E agora acabei, assisti as 38h02 em uma semana e fiquei com uma sensação de luto. Faz teeeeempo que uma novela não me empolga.
Curioso que pela minha idade, pelo que ouvia falar, pelo que ficou retido no imaginário popular, era coisa de sandalinha com meia lurex, discoteca com neon... Isso é o de menos ali! Mera perfumaria.
O verbete da Wikipédia se fixa sobretudo a descrever a chegada da protagonista à boate e de forma totalmente incorreta. Se eu tivesse paciência teria consertado.
Pelo menos no compacto(em 12 discos) foi puro chamariz. Forte ali mesmo é a nossa essência do melodrama latino e do famoso vale tudo pra ser alguém na alta roda.
Aliás, há muito de Vale Tudo ali, novela que o mesmo Gilberto Braga escreveria em 1988, dez anos depois. Elenco, nome dos personagens, situações interpessoais e sociais de forma menos evidente.
Situações como a empregada dita como “da família”, mas quando toca a campainha mandam o filho dela abrir a porta, mesmo com todos os adultos sem fazer nada. Ou a ex-empregada que vai até a casa dos antigos patrões fazer um favor e assim que vira as costas reclamam que ela agora só usa a porta da frente.

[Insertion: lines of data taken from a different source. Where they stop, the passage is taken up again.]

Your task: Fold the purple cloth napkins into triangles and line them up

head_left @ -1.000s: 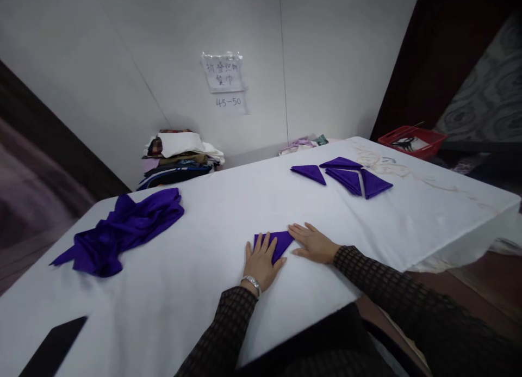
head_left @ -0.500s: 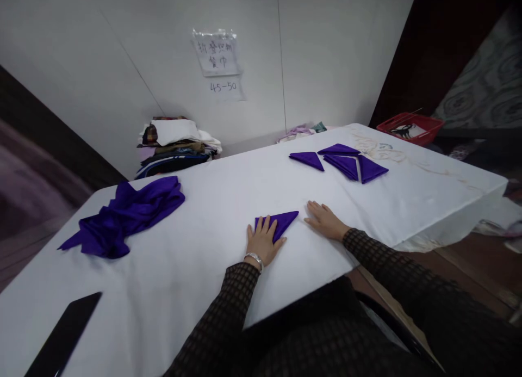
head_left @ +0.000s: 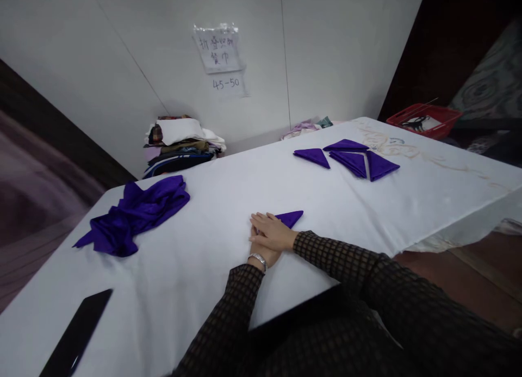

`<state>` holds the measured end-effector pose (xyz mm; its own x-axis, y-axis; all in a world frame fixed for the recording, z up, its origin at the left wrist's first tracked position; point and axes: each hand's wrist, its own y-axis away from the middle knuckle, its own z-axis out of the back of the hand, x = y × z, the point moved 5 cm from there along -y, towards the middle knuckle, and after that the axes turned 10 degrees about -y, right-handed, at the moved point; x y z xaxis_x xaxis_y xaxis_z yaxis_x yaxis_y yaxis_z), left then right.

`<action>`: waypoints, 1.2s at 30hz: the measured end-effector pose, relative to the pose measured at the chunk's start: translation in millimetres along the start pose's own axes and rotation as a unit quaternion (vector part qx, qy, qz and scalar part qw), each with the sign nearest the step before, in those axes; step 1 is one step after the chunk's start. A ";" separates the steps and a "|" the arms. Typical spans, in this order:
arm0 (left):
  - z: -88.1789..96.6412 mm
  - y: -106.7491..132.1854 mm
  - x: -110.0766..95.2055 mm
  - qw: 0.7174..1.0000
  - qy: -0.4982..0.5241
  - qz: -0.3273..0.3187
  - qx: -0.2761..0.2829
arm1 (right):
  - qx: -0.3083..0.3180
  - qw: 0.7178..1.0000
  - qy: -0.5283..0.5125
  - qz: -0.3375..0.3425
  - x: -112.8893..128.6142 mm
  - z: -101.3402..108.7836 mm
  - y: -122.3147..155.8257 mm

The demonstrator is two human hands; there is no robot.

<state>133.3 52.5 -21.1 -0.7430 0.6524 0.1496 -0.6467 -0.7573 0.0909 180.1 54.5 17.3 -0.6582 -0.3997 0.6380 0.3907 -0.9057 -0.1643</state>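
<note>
A purple napkin (head_left: 291, 218) folded into a triangle lies on the white tablecloth (head_left: 228, 192) in front of me; only its right tip shows. My right hand (head_left: 272, 231) lies flat across it, fingers stretched out and pointing left. My left hand (head_left: 261, 252) is underneath the right one, mostly covered, pressed on the same napkin; a silver watch sits at its wrist. Both sleeves are dark with a grid pattern.
Several folded purple triangles (head_left: 350, 159) lie at the far right of the table. A crumpled heap of purple cloth (head_left: 134, 214) lies at the left. A stack of folded textiles (head_left: 179, 143) stands by the wall, a red basket (head_left: 424, 118) beyond the table, a black flat object (head_left: 77, 333) near left.
My right hand has moved left from the bare cloth beside the napkin onto the napkin, coming down over my left hand. The left hand has stayed on the napkin.
</note>
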 end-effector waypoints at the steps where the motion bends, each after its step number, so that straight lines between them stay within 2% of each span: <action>1: 1.3 0.3 -0.2 1.000 0.004 0.000 -0.001 | 0.001 1.000 0.000 -0.006 -5.6 1.0 1.2; 4: 5.8 1.6 -0.7 1.000 0.020 -0.006 -0.018 | 0.006 0.999 0.010 -0.031 -25.0 9.4 8.9; 7: 6.0 2.4 0.0 0.999 0.034 -0.007 -0.012 | 0.011 0.998 0.034 -0.054 -42.0 19.1 14.5; 10: 4.0 2.6 1.0 0.999 0.038 -0.005 -0.001 | 0.017 0.996 0.059 -0.059 -52.9 24.6 15.6; 16: 3.2 3.5 1.4 0.999 0.039 -0.010 -0.022 | 0.012 0.993 0.094 -0.069 -74.4 34.6 18.4; 22: 2.6 3.6 2.3 0.998 0.044 -0.007 -0.038 | -0.008 0.982 0.136 -0.129 -106.7 54.1 27.6; 27: 1.4 2.4 2.9 0.999 0.037 -0.005 -0.037 | -0.018 0.972 0.156 -0.172 -121.3 69.5 33.7; 30: 2.5 2.5 2.7 0.999 0.031 -0.005 -0.038 | -0.048 0.958 0.159 -0.234 -117.0 81.8 33.6; 32: 3.9 2.9 2.6 0.999 0.028 -0.004 -0.039 | -0.074 0.955 0.154 -0.242 -100.9 84.4 27.9; 34: 5.1 3.4 2.8 0.999 0.029 -0.002 -0.039 | -0.082 0.967 0.143 -0.194 -75.7 76.7 16.6; 36: 5.9 4.0 3.1 0.999 0.037 -0.002 -0.040 | -0.067 0.982 0.120 -0.127 -50.8 59.6 4.4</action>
<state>129.4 51.3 -14.4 -0.7492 0.6579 0.0764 -0.6590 -0.7520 0.0122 253.7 79.3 29.1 -0.8627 -0.1650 0.4780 0.1157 -0.9846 -0.1311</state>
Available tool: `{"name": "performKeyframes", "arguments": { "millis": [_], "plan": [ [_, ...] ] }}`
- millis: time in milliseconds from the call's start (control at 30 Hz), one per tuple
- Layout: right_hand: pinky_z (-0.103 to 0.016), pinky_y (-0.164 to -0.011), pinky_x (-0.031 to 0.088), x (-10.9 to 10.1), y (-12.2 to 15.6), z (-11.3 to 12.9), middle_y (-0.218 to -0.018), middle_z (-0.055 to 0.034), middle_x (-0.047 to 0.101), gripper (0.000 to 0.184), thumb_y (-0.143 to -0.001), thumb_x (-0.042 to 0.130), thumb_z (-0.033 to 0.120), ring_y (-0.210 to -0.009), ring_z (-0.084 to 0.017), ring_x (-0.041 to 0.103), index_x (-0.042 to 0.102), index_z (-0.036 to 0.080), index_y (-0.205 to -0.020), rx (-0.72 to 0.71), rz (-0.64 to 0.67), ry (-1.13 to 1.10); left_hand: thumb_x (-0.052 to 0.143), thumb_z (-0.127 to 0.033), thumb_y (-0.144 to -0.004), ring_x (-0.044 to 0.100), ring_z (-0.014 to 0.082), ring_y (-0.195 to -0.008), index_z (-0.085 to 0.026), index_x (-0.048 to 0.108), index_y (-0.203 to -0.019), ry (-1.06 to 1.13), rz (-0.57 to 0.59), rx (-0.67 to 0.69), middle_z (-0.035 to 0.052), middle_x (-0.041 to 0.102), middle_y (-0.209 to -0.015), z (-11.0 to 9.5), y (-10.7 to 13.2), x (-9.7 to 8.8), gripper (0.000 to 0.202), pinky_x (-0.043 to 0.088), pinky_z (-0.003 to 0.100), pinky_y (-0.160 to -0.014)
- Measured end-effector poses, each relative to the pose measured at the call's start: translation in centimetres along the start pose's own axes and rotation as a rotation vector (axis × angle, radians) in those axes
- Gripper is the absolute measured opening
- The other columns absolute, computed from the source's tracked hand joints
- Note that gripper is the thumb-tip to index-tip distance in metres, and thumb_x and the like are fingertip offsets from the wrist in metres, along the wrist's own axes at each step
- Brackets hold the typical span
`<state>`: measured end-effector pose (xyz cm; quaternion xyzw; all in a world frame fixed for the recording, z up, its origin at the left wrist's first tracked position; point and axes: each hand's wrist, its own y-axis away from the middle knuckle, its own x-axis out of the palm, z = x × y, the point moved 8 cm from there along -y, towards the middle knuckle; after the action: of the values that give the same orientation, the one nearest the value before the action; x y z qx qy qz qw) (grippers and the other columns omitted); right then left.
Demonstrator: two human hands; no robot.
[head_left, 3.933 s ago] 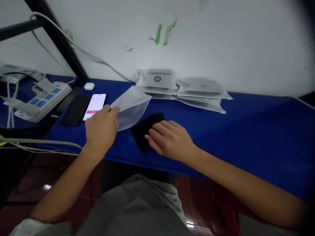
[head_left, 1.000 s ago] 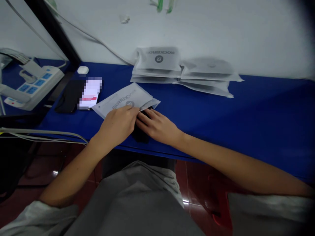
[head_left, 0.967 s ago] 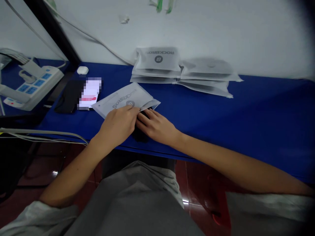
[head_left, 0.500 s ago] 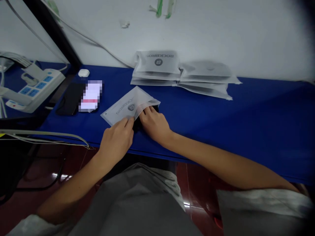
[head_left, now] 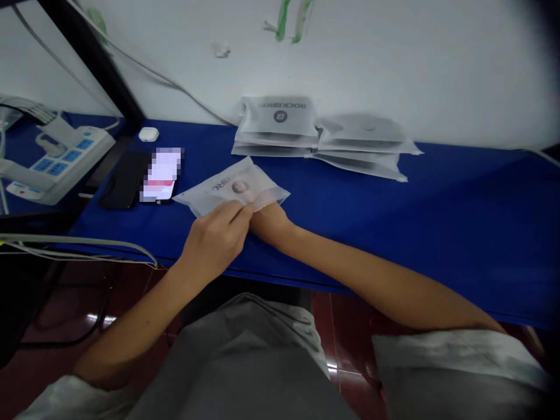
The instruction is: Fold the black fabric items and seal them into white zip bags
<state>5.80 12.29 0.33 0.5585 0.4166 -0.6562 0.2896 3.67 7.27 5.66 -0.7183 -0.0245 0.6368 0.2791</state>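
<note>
Nearest, my left hand (head_left: pixel 214 239) pinches the near edge of the one frosted bag (head_left: pixel 227 186), mid blue table (head_left: pixel 437 204). My right hand (head_left: pixel 265 217) is buried inside it, so can't tell its grip. Left: two phones, dark phone (head_left: pixel 122 186) and lit phone (head_left: pixel 161 175). Far back: two bag stacks, left stack (head_left: pixel 277 125) and right stack (head_left: pixel 361 143).

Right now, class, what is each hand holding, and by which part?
The left hand pinches the frosted pouch by the near edge of its open mouth. The right hand reaches inside that pouch, so its grip cannot be told.
</note>
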Motion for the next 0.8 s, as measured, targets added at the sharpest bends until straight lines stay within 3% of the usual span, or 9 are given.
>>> {"name": "performKeyframes", "arguments": {
  "millis": [100, 167, 267, 333, 433, 567, 700, 800],
  "plan": [
    [-0.044, -0.095, 0.046, -1.3, 1.6, 0.1, -0.119, -0.0134, 0.063, 0.05, -0.089, 0.034, 0.002, -0.107, -0.027, 0.06, 0.048, 0.016, -0.135, 0.067, -0.057, 0.053, 0.036, -0.018, -0.095, 0.065, 0.0173, -0.088, -0.017, 0.065, -0.109, 0.006, -0.04, -0.056, 0.0071, 0.07, -0.093, 1.3, 0.6, -0.3, 0.032, 0.052, 0.027, -0.072],
    [-0.043, -0.095, 0.045, -2.9, 3.6, 0.8, -0.12, -0.0204, 0.06, 0.04, -0.092, 0.04, 0.012, -0.11, -0.028, 0.057, 0.048, 0.004, -0.13, 0.071, -0.164, 0.111, 0.037, -0.018, -0.095, 0.065, 0.0171, -0.088, -0.017, 0.064, -0.111, 0.006, -0.057, -0.069, 0.0073, 0.07, -0.094, 2.1, 1.2, -0.2, 0.031, 0.052, 0.027, -0.074],
    [-0.037, -0.085, 0.046, -5.3, 6.3, 2.5, -0.115, -0.0146, 0.063, 0.033, -0.094, 0.041, 0.017, -0.104, -0.023, 0.058, 0.051, 0.01, -0.125, -0.044, -0.371, 0.235, 0.038, -0.018, -0.095, 0.065, 0.0161, -0.084, -0.015, 0.064, -0.111, 0.037, -0.07, -0.031, 0.0069, 0.07, -0.09, 2.7, 1.8, 0.0, 0.031, 0.052, 0.027, -0.073],
    [-0.039, -0.089, 0.044, -6.0, 6.9, 1.8, -0.119, -0.0135, 0.061, 0.032, -0.094, 0.044, 0.02, -0.11, -0.024, 0.055, 0.051, 0.014, -0.124, -0.006, -0.446, 0.271, 0.038, -0.017, -0.095, 0.065, 0.0154, -0.081, -0.015, 0.064, -0.111, 0.065, -0.077, 0.012, 0.0062, 0.07, -0.088, 2.5, 2.0, 0.1, 0.031, 0.052, 0.027, -0.073],
    [-0.048, -0.101, 0.035, -5.4, 5.7, -0.5, -0.138, -0.0183, 0.048, 0.045, -0.09, 0.051, 0.025, -0.128, -0.03, 0.041, 0.042, 0.013, -0.133, 0.114, -0.395, 0.222, 0.038, -0.017, -0.095, 0.064, 0.0146, -0.078, -0.016, 0.064, -0.11, 0.084, -0.083, 0.092, 0.0055, 0.069, -0.086, 1.9, 1.9, 0.0, 0.03, 0.052, 0.026, -0.071],
    [-0.055, -0.107, 0.027, -4.0, 4.1, -2.2, -0.147, -0.0222, 0.034, 0.066, -0.084, 0.06, 0.026, -0.136, -0.034, 0.031, 0.031, 0.01, -0.141, 0.147, -0.266, 0.117, 0.037, -0.015, -0.095, 0.063, 0.0149, -0.076, -0.015, 0.064, -0.106, 0.06, -0.044, 0.193, 0.0052, 0.068, -0.085, 1.2, 1.9, 0.1, 0.03, 0.052, 0.027, -0.07],
    [-0.054, -0.106, 0.031, -3.6, 4.9, -2.6, -0.145, -0.0225, 0.038, 0.073, -0.082, 0.064, 0.039, -0.133, -0.034, 0.036, 0.031, 0.009, -0.141, 0.114, -0.142, 0.027, 0.046, -0.023, -0.093, 0.062, 0.0205, -0.086, -0.014, 0.061, -0.112, 0.02, 0.032, 0.134, 0.0094, 0.067, -0.096, 2.0, 2.6, 0.3, 0.026, 0.051, 0.034, -0.078],
    [-0.055, -0.103, 0.035, -3.7, 6.4, -3.3, -0.141, -0.0203, 0.044, 0.071, -0.082, 0.062, 0.044, -0.128, -0.034, 0.043, 0.034, 0.013, -0.139, 0.108, -0.054, -0.022, 0.056, -0.029, -0.088, 0.057, 0.0283, -0.104, -0.013, 0.053, -0.126, -0.02, 0.123, 0.074, 0.0149, 0.061, -0.116, 3.0, 3.9, 0.7, 0.041, 0.049, 0.042, -0.086]
  ]
}}
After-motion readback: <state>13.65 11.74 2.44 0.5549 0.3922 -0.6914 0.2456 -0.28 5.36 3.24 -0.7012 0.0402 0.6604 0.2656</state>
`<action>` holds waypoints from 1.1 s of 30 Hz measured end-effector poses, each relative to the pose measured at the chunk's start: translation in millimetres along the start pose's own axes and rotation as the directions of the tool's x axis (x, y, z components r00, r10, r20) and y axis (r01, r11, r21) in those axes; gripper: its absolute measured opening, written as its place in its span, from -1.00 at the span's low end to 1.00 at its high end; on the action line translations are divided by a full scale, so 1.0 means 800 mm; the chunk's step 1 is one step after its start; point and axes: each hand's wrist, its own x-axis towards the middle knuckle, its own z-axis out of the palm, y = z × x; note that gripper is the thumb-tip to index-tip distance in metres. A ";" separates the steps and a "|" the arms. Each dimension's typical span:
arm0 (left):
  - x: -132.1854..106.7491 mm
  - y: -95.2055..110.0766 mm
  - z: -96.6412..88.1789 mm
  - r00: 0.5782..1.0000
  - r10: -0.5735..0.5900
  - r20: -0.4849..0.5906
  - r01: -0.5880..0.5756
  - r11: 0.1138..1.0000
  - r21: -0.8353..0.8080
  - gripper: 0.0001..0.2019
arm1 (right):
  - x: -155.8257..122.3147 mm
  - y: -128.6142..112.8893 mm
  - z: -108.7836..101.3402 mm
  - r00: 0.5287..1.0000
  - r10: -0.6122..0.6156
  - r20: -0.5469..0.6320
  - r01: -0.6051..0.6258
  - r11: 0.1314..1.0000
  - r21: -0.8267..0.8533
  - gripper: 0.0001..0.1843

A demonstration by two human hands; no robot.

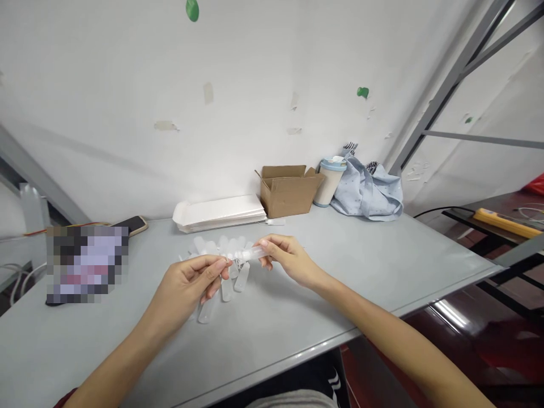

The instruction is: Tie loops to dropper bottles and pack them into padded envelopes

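Note:
Both hands meet over a pile of small frosted plastic tubes (221,249) lying on the grey table (340,272). My right hand (287,259) pinches one clear tube (250,254) by its right end, holding it level above the pile. My left hand (191,283) is closed with its fingertips at the tube's left end, where a small cap-like piece sits; I cannot make that piece out clearly. More tubes lie under and just in front of my left fingers.
A stack of flat white cartons (221,212) and an open cardboard box (287,190) stand at the wall. A lidded cup (329,181) and blue cloth (369,192) sit right of them. A phone (131,225) lies far left. The table edge runs close on the right.

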 end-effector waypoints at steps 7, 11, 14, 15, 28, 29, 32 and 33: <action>0.000 -0.004 0.002 0.999 -0.033 0.020 0.034 0.998 -0.051 -0.63 | -0.001 -0.005 0.004 0.999 0.036 0.020 -0.036 0.999 0.023 -0.65; -0.001 -0.003 0.002 0.999 -0.032 0.026 0.033 0.999 -0.042 -0.62 | 0.000 -0.005 0.004 1.000 0.025 0.017 -0.025 1.000 0.004 -0.65; -0.002 -0.002 0.002 1.000 -0.019 0.008 0.019 1.000 0.003 -0.62 | -0.001 -0.003 0.004 1.000 0.003 -0.002 -0.003 0.999 -0.054 -0.65; -0.002 -0.002 0.002 1.000 -0.017 -0.004 0.017 1.000 0.024 -0.62 | -0.001 -0.003 0.004 1.000 -0.007 -0.014 0.005 0.997 -0.081 -0.65; -0.012 -0.007 0.018 0.995 0.003 -0.104 0.011 0.991 0.133 -0.62 | -0.013 0.004 0.017 0.985 -0.167 0.034 0.164 0.873 -0.459 -0.60; -0.012 -0.010 0.018 0.994 0.011 -0.106 0.003 0.991 0.136 -0.63 | -0.014 0.004 0.018 0.982 -0.183 0.055 0.186 0.851 -0.491 -0.60; -0.010 -0.016 0.017 0.996 0.030 -0.087 -0.016 0.988 0.157 -0.61 | -0.016 0.006 0.019 0.971 -0.218 0.098 0.235 0.799 -0.553 -0.60; -0.009 -0.017 0.016 0.997 0.029 -0.078 -0.016 0.987 0.160 -0.60 | -0.016 0.008 0.019 0.969 -0.221 0.109 0.243 0.790 -0.562 -0.60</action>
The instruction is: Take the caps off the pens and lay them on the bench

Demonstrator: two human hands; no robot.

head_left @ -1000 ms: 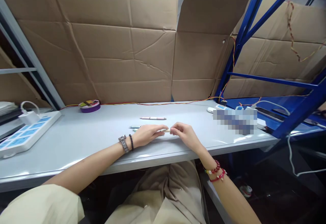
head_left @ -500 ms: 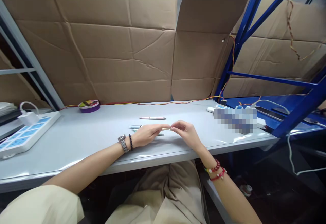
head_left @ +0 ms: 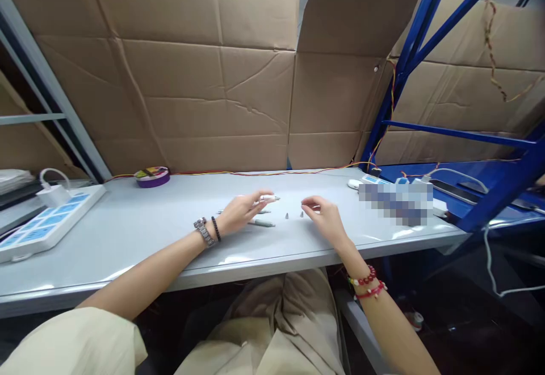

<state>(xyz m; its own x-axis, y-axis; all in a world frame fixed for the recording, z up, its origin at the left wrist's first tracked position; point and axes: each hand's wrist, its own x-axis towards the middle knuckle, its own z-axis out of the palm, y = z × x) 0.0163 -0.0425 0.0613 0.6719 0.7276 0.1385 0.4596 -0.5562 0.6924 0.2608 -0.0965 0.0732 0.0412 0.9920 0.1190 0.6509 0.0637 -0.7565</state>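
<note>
My left hand [head_left: 240, 213] is closed round a white pen [head_left: 269, 198], lifted just off the grey table [head_left: 128, 233] with its end pointing right. My right hand [head_left: 326, 217] hovers a hand's width to the right, fingers curled into a pinch. Whether anything is in the pinch is hidden. Just below and left of those fingertips a small grey cone-shaped pen tip [head_left: 301, 214] stands on the table. A second cone [head_left: 286, 216] stands to its left. Another pen [head_left: 260, 223] lies under my left fingers.
A white and blue power strip [head_left: 46, 221] with a charger lies at the left end. A purple tape roll [head_left: 152, 176] sits at the back by the cardboard wall [head_left: 213, 91]. Chargers and cables lie at the right by the blue rack frame [head_left: 404, 62].
My hands, joined on one pen before, have drawn apart. The left lifted the pen up and back; the right moved right. Two small cones now show on the table between them.
</note>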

Espantoso que não havia se passado nem dez anos de Irmãos Coragem (1971) e a emissora já tinha dado um salto técnico e narrativo. Outra coisa a se perceber é que ainda não existia um tipo de interpretação de novela.
Então o texto simplesmente flui! Tropeça-se nas palavras, cochicha-se, cruzam-se diálogos como se fala na vida real. Muito mais fresco e natural.
A trama é simples: Após cumprir metade da pena, presidiária Julia Matos (Sonia Braga esplendorosa!) é posta em condicional. A zica é que sua irmã mais velha, a dondoca Yolanda Pratini (Joana Fomm) ficou criando sua filha, agora uma temperamental adolescente.
Julia sofre o diabo pra ser aceita pela filha, mas em seu caminho aparece o diplomata frustrado Cacá (Antônio Fagundes). Como se vê, muito simples. Tão simples que houve tempo para desenvolver bem os personagens.
Há pelo menos duas que merecem ser destacadas: A referida Yolanda, vilã que não se ferra no final, mas que vai aprender o que lhe fazer sentir completa além das frivolidades de aparecer nas colunas sociais. Não chega a ficar boazinha, mas vai ralar como qualquer mortal.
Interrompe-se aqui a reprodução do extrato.